WHAT IS NEEDED: Word for word, repeat each line of the listing below.

STORED DATA:
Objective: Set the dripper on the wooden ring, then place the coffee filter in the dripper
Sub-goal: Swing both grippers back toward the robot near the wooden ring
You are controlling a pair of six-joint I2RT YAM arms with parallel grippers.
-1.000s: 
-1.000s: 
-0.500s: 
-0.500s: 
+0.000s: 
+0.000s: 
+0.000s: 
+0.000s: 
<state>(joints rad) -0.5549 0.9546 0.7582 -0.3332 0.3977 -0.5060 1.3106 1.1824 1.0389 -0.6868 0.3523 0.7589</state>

WORKED SOLUTION:
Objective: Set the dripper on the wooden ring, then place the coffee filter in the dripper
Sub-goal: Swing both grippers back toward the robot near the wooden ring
You are controlling a pair of six-joint I2RT YAM arms with parallel grippers.
-1.000s: 
-1.000s: 
-0.500s: 
-0.500s: 
+0.000s: 
+0.000s: 
+0.000s: 
+0.000s: 
<state>(joints rad) -0.5549 0.9546 0.7582 -0.3332 0.3977 -0.5060 1.3106 1.1824 1.0389 -0.6868 0.3523 0.7589</state>

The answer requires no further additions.